To the Xtreme (Xtreme Ops #2) - Em Petrova

Prologue

Harris Lipton must have lost his damn mind.

For six months he’d been in the Alaskan wilderness hunting fugitives, drug smugglers and human traffickers, and the minute he got a short leave from his duties with the Xtreme Ops, he took off backpacking into Denali National Park. Instead of heading to Cali for some sun and sweeties, he was trekking through thick mud on the edge of Big Stony Creek.

He planned to set up in one of the zones that permitted camping, but he already knew a week wouldn’t be nearly enough time away from it all.

Picking his way through the high grasses, he forced himself to slow down. There was no run to the finish line on vacation. He pulled in a deep breath of mountain air.

From the corner of his eye, he spotted the bleached white of bone and froze mid-step.

Fucking great.

The fact he was totally desensitized to the possibility—and likelihood—that it could be human remains told him this time away from work was essential.

Lipton changed his path to circle closer to the bone. He might face the remains of some grizzly’s dinner.
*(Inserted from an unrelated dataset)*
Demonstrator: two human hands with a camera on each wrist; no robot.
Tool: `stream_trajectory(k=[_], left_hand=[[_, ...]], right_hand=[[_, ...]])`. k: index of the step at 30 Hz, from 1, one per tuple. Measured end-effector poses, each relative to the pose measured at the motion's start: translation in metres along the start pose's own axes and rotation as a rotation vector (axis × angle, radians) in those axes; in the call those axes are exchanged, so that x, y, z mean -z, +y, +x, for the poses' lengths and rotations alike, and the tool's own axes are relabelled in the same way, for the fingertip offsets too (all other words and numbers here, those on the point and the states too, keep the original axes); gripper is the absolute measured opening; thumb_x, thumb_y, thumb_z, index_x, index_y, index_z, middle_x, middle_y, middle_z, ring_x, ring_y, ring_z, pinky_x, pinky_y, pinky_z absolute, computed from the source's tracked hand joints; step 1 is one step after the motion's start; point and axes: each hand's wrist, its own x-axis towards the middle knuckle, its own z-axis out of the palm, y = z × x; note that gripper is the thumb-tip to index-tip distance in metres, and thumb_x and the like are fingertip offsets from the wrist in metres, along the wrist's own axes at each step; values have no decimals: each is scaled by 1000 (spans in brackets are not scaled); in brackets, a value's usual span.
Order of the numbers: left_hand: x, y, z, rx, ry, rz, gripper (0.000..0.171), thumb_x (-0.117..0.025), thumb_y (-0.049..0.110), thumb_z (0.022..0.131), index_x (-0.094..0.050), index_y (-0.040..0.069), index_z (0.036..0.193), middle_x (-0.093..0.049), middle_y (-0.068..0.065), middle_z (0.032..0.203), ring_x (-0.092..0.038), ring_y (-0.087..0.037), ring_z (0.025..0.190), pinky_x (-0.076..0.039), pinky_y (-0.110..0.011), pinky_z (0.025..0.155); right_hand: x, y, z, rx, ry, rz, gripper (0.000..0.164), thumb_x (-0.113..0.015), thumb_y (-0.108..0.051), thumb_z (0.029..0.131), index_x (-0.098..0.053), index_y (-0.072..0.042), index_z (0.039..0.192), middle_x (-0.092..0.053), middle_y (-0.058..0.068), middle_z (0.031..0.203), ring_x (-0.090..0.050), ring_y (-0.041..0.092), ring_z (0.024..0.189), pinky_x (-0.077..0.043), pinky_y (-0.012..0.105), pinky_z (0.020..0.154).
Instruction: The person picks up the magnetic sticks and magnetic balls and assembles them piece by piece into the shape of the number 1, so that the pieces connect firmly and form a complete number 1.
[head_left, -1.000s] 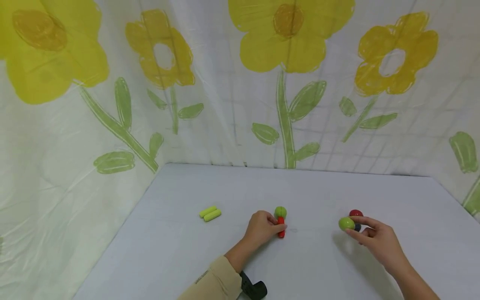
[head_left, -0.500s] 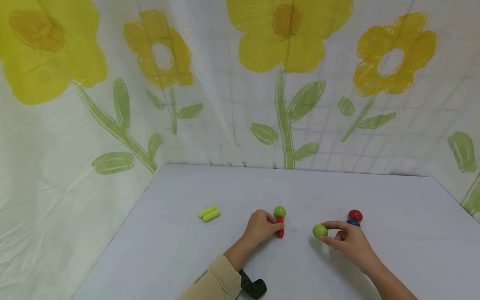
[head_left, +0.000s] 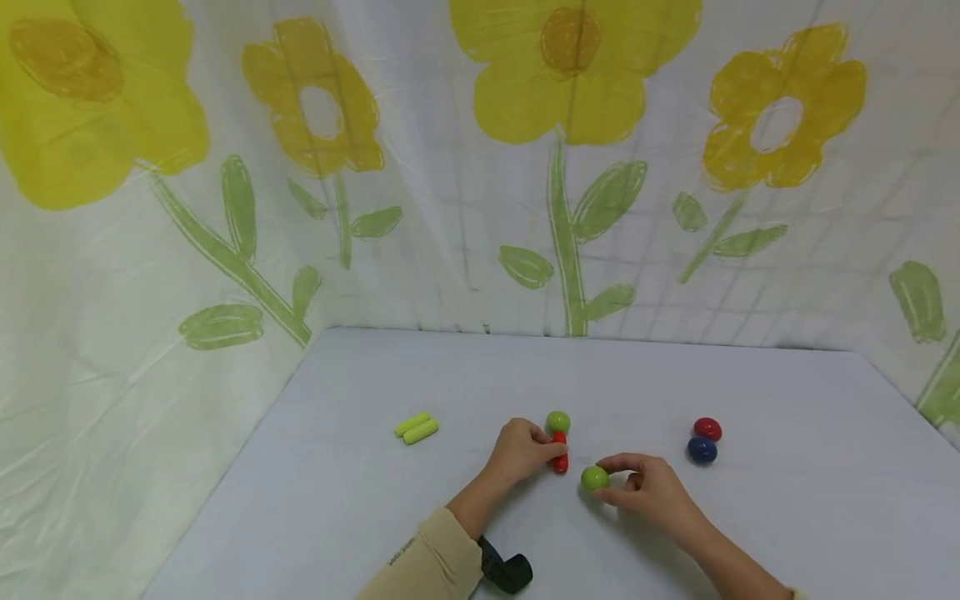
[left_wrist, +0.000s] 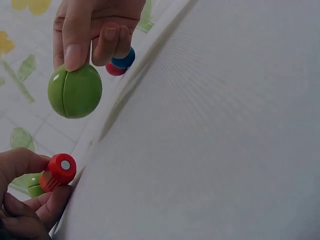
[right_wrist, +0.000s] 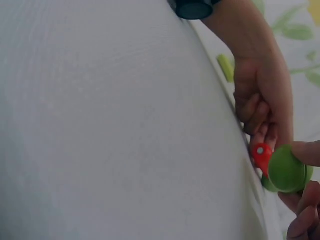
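Observation:
My left hand [head_left: 517, 454] pinches a short red rod [left_wrist: 59, 172] between thumb and fingers; a small pale disc shows on the rod's end. Against the rod's far end sits a green ball [head_left: 558, 422] on the table. My right hand [head_left: 648, 492] pinches a second green ball [head_left: 595, 478] with thumb and fingertips, just right of and nearer than the red rod. A thin seam runs round this held ball [left_wrist: 75, 91] in the left wrist view. In the right wrist view, the held ball [right_wrist: 287, 169] partly overlaps the red rod.
Two yellow-green rods [head_left: 416, 428] lie side by side left of my left hand. Farther right, a red ball [head_left: 707, 429] and a dark blue ball [head_left: 702, 451] rest together. A flower-printed curtain [head_left: 420, 275] hangs behind the white table [head_left: 480, 367].
My right hand has carried the green ball leftward and nearer, away from the red and blue balls, toward the red rod. My left hand has stayed in place on the rod.

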Motion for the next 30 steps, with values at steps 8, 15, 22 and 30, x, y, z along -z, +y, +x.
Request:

Or a murdered hiker. Out here, he never knew what to expect.

As soon as he saw the long, spikey tines of a caribou antler shed, relief surged through him.

Scrubbing a hand over his face to clear out half a dozen images of death flitting through his mind, he stood staring down at the antlers people enjoyed searching for and collecting. If he had a home of his own, he might tie them to his backpack and haul them back to nail over a mantel.

At present, home consisted of Quonset huts—small buildings with rounded roofs lined up along the base and outfitted the same as a basic dorm room. After some of the places he’d stayed over a lifetime, he didn’t take it for granted.

Serving four years in the Marines had been the root of his training, but he’d quickly climbed ranks and become the Marines’ number one person to call when they needed a bomb deactivated.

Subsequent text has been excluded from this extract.